Is killall safe to use on a Mac?

For regular apps, yes. By default killall sends SIGTERM, a polite quit request the app can handle cleanly, and system processes like the Dock, Finder, SystemUIServer, and cfprefsd relaunch automatically. Be careful with sudo killall on core system processes you do not recognize, since that can log you out.

Does killall force quit an app?

Not by default. killall sends SIGTERM, which asks the app to quit and lets it clean up first, closer to Command-Q than to a force quit. To actually force quit, run killall -9 AppName, which sends SIGKILL, a signal the process cannot catch or ignore. Unsaved work is lost.

Why does killall say "No matching processes belonging to you were found"?

Either the name does not match exactly, or the process belongs to another user. killall is case-sensitive (killall Dock works, killall dock does not), names with spaces need quotes, and some apps run under a process name that differs from the app name. Check the real name with pgrep -l or Activity Monitor, and use sudo for another user's process.

What is the difference between kill and killall?

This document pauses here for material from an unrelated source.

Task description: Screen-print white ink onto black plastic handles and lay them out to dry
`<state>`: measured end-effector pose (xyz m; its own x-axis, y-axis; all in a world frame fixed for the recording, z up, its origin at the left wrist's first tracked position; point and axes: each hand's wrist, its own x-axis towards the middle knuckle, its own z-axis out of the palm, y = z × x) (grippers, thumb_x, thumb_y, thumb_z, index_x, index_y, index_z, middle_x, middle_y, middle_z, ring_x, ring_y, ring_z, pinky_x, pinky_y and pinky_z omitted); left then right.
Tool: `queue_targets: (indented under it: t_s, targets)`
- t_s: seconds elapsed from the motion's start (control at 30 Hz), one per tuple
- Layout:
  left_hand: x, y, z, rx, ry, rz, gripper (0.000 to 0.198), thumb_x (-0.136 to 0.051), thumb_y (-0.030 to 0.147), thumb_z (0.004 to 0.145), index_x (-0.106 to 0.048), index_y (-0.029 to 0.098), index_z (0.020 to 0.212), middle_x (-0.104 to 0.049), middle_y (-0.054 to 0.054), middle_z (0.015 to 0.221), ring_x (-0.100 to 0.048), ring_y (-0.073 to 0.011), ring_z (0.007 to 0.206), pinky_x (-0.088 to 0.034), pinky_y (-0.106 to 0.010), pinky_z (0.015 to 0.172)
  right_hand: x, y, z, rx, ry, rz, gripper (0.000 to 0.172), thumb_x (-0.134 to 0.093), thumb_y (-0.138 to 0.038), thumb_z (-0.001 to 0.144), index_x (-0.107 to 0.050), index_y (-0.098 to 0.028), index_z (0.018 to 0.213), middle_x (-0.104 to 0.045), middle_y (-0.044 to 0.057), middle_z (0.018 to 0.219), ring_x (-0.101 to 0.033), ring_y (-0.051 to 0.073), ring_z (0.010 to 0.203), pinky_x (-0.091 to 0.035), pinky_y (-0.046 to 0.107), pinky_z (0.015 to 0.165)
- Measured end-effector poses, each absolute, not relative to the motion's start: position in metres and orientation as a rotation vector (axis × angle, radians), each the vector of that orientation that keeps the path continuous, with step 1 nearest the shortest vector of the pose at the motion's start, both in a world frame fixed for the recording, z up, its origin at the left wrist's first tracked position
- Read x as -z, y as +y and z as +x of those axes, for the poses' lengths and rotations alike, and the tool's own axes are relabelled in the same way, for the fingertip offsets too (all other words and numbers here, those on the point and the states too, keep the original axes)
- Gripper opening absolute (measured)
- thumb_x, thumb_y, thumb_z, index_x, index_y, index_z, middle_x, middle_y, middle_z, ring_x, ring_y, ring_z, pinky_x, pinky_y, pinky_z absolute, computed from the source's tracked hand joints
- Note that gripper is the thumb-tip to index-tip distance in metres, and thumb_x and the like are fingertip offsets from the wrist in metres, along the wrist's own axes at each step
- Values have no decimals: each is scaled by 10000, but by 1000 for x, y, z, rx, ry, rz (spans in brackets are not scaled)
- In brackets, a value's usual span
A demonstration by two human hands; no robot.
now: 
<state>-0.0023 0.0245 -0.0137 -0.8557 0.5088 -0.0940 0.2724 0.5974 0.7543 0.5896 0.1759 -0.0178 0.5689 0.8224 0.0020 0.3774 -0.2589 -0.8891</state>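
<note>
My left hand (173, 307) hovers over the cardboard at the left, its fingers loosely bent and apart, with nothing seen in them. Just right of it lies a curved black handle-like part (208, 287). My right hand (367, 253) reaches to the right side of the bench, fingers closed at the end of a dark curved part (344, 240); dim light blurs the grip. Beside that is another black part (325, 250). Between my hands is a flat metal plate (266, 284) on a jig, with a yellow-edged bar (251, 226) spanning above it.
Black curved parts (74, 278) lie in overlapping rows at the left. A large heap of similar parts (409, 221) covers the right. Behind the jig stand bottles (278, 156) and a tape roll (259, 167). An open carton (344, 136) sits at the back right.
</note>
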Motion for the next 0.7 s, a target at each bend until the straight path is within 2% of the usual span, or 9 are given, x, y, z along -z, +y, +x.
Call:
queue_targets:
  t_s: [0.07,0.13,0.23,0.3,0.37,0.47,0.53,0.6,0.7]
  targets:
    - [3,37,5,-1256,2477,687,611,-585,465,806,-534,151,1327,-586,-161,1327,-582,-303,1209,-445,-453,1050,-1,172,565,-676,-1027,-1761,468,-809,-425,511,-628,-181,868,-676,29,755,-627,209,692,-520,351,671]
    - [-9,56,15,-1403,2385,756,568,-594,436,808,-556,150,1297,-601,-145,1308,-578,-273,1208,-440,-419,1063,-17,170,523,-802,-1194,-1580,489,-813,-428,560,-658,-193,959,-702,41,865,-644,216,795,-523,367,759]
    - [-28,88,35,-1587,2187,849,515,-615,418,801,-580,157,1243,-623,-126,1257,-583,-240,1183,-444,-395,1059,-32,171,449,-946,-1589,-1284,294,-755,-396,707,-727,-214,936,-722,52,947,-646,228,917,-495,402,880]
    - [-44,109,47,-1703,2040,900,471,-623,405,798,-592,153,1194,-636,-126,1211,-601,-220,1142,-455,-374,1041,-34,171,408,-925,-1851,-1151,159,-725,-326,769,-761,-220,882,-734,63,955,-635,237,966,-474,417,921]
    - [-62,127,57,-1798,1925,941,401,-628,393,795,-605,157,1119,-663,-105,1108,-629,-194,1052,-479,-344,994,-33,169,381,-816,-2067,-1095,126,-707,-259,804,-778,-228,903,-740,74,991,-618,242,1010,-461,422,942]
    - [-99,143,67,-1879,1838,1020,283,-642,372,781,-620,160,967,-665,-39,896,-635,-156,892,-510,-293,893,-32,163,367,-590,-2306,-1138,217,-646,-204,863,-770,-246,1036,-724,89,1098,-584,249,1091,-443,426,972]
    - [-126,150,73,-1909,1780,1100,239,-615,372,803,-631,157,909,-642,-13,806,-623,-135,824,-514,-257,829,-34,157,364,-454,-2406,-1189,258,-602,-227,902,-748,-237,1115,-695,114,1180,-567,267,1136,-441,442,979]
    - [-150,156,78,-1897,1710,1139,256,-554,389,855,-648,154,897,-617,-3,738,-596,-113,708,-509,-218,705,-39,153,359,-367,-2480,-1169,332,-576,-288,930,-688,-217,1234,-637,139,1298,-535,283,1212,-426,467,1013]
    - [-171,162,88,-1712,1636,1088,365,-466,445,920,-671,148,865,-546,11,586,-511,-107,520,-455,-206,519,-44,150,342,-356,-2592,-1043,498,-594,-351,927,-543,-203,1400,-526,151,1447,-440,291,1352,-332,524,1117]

kill targets one process by its PID, the number you get from pgrep or Activity Monitor, as in kill -9 5821. killall targets processes by name and signals every match at once, as in killall Safari. killall is faster to type; kill is more precise when several processes share a name.

What does killall Dock do?

It ends the Dock process, and launchd restarts it about a second later. Because the Dock process also runs Mission Control and the app switcher, this one command fixes a frozen Dock, a stuck Mission Control, and a hung app switcher. Your open apps and files are untouched.

When do I need sudo killall?

When the process belongs to root or to another user account. Plain killall can only signal your own processes. For example, sudo killall cfprefsd also restarts the system-level preferences daemon, not just your user's copy. Double-check the name first: sudo removes the safety net.